The depth of the fall can be partly explained by the government’s exclusion since 2016 of figures for the museums in Tyne & Wear, which are no longer funded in the same way. Yet, even taking this into account, 2.5 million, or 5%, of visitors have disappeared over the past three financial years.

And it is the British who are failing to show up, rather than international tourists, the Art Newspaper will explain in a special report carried to mark its 300th edition.

Foreign tourism to the UK has been increasing at around 5% a year since 2015, encouraged by beneficial exchange rates since the Brexit referendum. This should have boosted museum attendance figures, so it seems that it is the British who are staying at home.

The experience at the National Gallery in London underlines the point. When visitor numbers declined last year, director Gabriele Finaldi told his trustees that “overseas visitor numbers were not down and the fall in numbers seemed to be from the United Kingdom”.

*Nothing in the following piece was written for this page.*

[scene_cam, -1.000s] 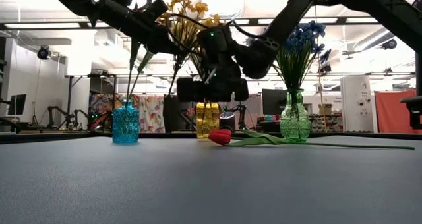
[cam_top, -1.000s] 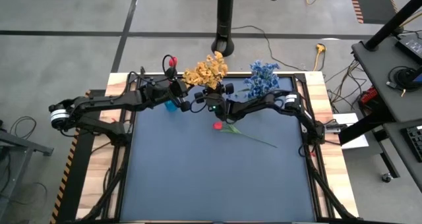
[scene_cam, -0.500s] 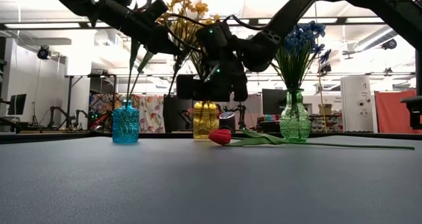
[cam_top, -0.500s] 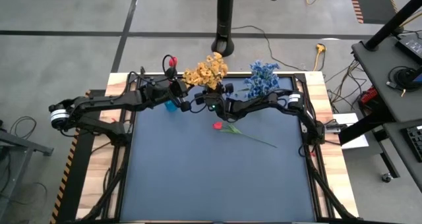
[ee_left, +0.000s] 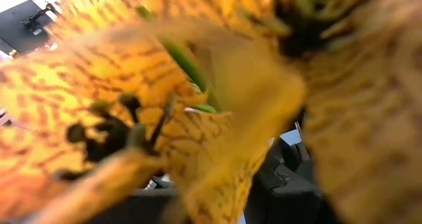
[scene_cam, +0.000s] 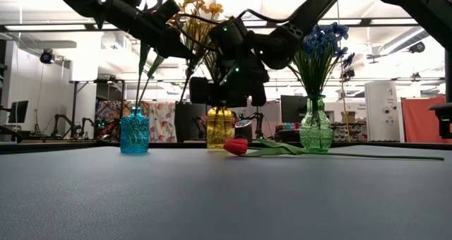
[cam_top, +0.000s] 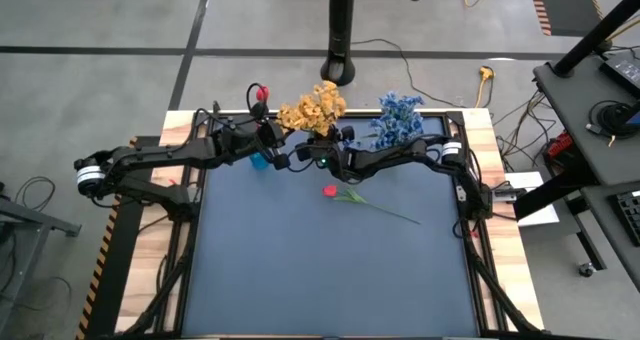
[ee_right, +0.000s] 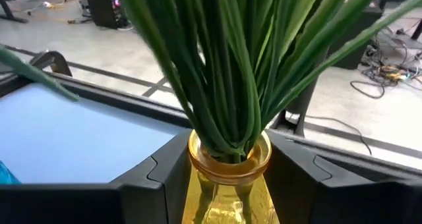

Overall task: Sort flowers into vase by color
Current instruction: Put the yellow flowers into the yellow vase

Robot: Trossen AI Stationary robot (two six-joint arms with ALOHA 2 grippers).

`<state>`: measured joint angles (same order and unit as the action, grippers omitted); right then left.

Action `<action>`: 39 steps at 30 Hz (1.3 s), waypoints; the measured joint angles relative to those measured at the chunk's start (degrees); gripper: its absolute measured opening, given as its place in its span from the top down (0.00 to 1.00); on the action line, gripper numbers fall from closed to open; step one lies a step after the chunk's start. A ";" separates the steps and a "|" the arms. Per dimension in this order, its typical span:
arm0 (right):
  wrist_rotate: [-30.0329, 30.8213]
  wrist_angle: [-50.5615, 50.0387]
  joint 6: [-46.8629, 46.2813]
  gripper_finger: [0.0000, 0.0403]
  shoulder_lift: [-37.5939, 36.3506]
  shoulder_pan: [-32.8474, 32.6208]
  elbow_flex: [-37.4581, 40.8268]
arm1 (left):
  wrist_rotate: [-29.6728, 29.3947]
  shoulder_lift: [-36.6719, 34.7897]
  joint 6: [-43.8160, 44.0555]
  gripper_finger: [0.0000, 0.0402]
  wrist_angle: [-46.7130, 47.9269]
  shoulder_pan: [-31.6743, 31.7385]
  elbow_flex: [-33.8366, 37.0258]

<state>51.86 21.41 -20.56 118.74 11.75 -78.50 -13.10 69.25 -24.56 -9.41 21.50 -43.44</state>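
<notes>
Red tulip (cam_top: 329, 191) lies on mat — apart from right fingers (scene_cam: 226, 92).

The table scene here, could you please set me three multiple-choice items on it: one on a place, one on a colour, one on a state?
1. Where does the red flower with its long stem lie?
A. flat on the dark mat
B. in the green vase
C. on the floor

2. What colour is the vase that holds the yellow flowers?
A. blue
B. green
C. yellow

3. How does the green vase with the blue flowers stand?
A. tipped on its side
B. upright
C. upside down

Answers: 1 A, the low view shows the red bud and stem resting on the mat. 2 C, the right wrist view looks at a yellow glass neck full of green stems. 3 B, it stands on its base with the stems rising from its mouth.
</notes>
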 joint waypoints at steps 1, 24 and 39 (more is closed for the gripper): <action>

Despite standout hits, including the Pink Floyd show at the V&A, which helped drive attendance up by 26% to 3.8 million, and three blockbuster art exhibitions at the Royal Academy in London, experts from the museum and gallery world believe ticket price rises introduced following government cuts have put off the public. Standard tickets for Tate Modern’s current exhibition Picasso 1932 cost £22. Two years ago, tickets for the gallery’s hit show Henri Matisse: the Cut-Outscost £16.30. This is a rise of 35% in four years.

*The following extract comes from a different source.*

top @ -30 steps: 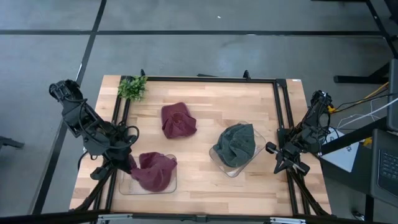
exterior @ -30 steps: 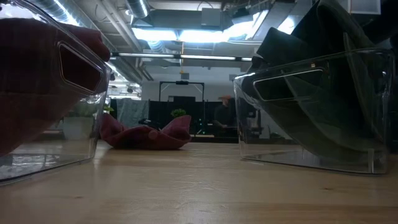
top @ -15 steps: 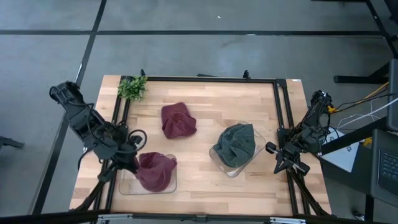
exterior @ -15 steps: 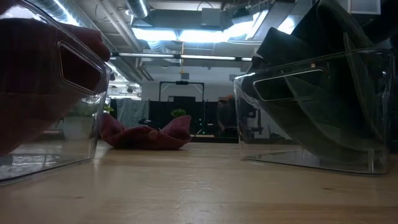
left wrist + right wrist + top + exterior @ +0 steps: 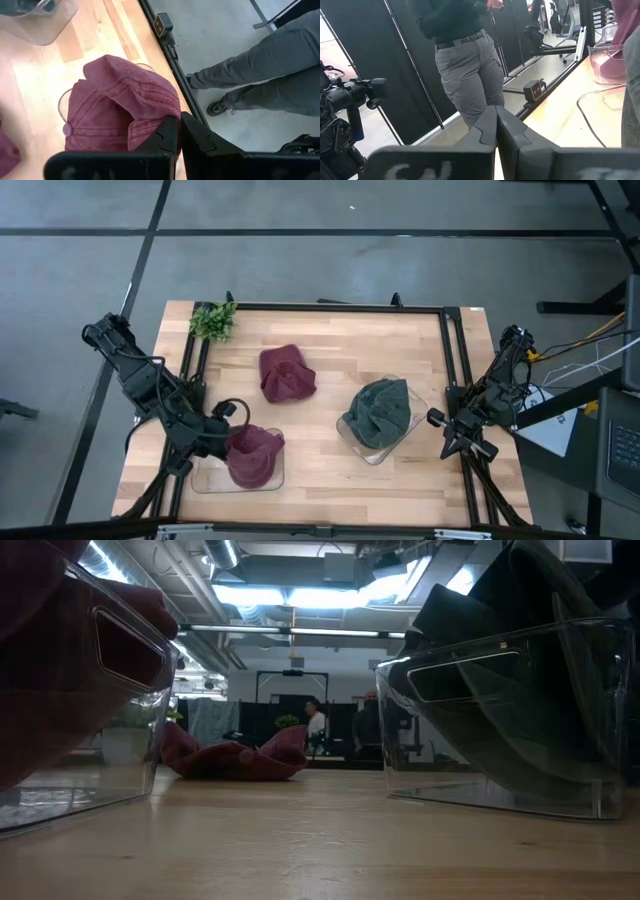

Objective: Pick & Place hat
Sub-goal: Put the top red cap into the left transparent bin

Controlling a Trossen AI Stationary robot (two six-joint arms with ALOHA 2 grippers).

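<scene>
**Maroon hat held at the near-left bin**

The maroon hat [image 5: 252, 455] is a soft, ribbed cap with a small button at its crown, crumpled into a mound with its fabric folded over itself. It sits inside the clear bin [image 5: 205, 478] at the table's near-left corner, filling most of it and rising above the bin wall (in the low view the dark red mass presses against the transparent side). A second maroon hat [image 5: 287, 374] lies loose on the bare wood near the table's middle, well apart from both bins. A green hat [image 5: 379, 412] is bunched in the other clear bin [image 5: 414, 392], toward the right.

The left arm reaches from the table's left edge diagonally toward the near-left bin, with its wrist angled down over the bin's left side. The left gripper [image 5: 178, 131] has its fingers brought fully together, pinching a fold at the edge of the maroon hat.

The right arm is folded beside the table's right rail, off the wood surface. The right gripper [image 5: 496, 120] holds nothing; its fingers are pressed together and point out toward the room, where a person in grey trousers [image 5: 470, 65] stands.

A small green plant [image 5: 213, 321] occupies the far-left corner.
</scene>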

School visits and educational group trips have been particularly affected by both financial concerns and the fears that have followed terror attacks in public spaces. Visits by children aged under 16 were down 6% on the previous 12 months in the financial year 2016-17.

Earlier this month, British tourism chiefs blamed a drop in visitor numbers at London’s top attractions on the high cost of travel, food and drink. Bernard Donoghue of the Association of Leading Visitor Attractions said visiting London was now proving too expensive for many.

Tristram Hunt’s top attractions

There is a whole world outside London – and a host of great museums. The director of the V&A chooses his pick in the rest of the country

1. Leeds City Museum

On the 300th anniversary of the birth of Thomas Chippendale, a definitive exhibition of this son of Otleyis a perceptive account of how he defined the 18th-century aesthetic. Ends 8 June

2. Great North Museum Newcastle-upon-Tyne

The key regional museum to head to as Tyne and Wear hosts the Great Exhibition of the North, complete with spectacular loans and a superb public programme. From 22 June to 9 September

3. Turner Contemporary Margate

Exhibition exploring Margate’s influence on the writing of The Waste Land by TS Eliot and the response of visual artists to the work. Ends 7 May

4. Sheffield City Museums

Over its two sites of Weston Park and Millennium Galleries, two highly-politicised exhibitions champion Sheffield’s radical history. Ends 1 July

5. Potteries Museum Stoke-on-Trent

After the V&A, of course, this Hanley jewel contains the finest collection of ceramics in the country and, with the Staffordshire Hoard, the greatest display of Anglo-Saxon treasure outside the British Museum.

6. Whitworth Art Gallery Manchester

A dynamic, democratic and socially engaged city museum producing great scholarship and accessible art.

And don’t forget V&A Dundee, which opens on 15 September.